Cut and dry shadow in the corner of your eye, you think you see me but you're wrong. You blink. Wrong again, always wrong, just like me. Les enfants ne connaissent pas se qu'ils font. The children don't know what they're doing. Playing games on dirty sidewalks.

It's past your bedtime. Just when we think we're free we catch ourselves again and turn out the lights but insomnia hits and we're trapped. Safe again, confined to a little cushy room with squishy animals and pillows and not enough time and not enough places to go where we can be alone.

And I think to myself that I might like to go out and play for a while after the sun goes down. But the sun doesn't go down. It doesn't feel like it today. Now it feels liberated. It might never go back down again. So I guess I'll have to stay inside and play.

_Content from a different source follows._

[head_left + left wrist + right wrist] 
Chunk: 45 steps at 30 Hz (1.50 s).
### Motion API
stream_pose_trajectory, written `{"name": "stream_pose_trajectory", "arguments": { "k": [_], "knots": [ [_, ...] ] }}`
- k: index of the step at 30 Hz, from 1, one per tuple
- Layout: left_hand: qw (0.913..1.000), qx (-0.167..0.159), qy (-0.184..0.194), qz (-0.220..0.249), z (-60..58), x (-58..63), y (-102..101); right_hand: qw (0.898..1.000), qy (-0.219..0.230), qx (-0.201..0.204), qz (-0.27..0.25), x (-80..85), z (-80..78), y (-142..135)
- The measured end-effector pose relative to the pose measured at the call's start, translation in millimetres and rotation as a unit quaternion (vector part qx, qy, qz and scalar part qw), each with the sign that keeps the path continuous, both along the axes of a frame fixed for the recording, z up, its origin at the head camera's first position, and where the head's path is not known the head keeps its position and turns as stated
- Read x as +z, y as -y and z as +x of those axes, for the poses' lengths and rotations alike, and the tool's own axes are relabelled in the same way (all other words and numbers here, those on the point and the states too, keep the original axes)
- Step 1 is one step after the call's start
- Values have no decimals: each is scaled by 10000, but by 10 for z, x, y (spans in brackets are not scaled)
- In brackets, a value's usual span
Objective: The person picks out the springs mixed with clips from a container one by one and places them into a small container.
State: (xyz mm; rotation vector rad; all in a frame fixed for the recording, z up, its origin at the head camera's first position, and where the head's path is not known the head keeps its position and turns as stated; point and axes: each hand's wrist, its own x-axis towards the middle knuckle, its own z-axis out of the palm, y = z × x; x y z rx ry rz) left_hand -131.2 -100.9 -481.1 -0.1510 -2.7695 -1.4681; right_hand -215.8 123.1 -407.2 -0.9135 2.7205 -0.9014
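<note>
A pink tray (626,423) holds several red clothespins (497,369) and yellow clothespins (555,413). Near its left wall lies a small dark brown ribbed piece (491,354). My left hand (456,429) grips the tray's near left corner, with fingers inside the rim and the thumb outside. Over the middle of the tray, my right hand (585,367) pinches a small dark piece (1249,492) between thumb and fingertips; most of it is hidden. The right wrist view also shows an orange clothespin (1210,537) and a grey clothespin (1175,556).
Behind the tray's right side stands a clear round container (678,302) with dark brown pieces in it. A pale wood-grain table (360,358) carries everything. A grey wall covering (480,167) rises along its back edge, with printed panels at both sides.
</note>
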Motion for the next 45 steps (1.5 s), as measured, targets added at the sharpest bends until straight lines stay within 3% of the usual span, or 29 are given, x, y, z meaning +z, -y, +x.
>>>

Not much to play with here, but a carpet, a couch, and a dusty old rotary telephone. So I call you. Rings once, twice, you pick up... I gasp. You think you recognize my breathing patterns but I hang up before you can be sure. So as far as anyone's concerned you were mistaken again - confused by the trapeze players I sent to your house to danse on the trees that you can never cut down because they're technically not on your property.

The thought of it all makes me laugh and look down at my toes. They look like wings. "I could fly to your house," I think "If only it weren't so bright out." Too bright to even see your own shadow through the glare. Too bright to catch more than a glimpse of someone else's.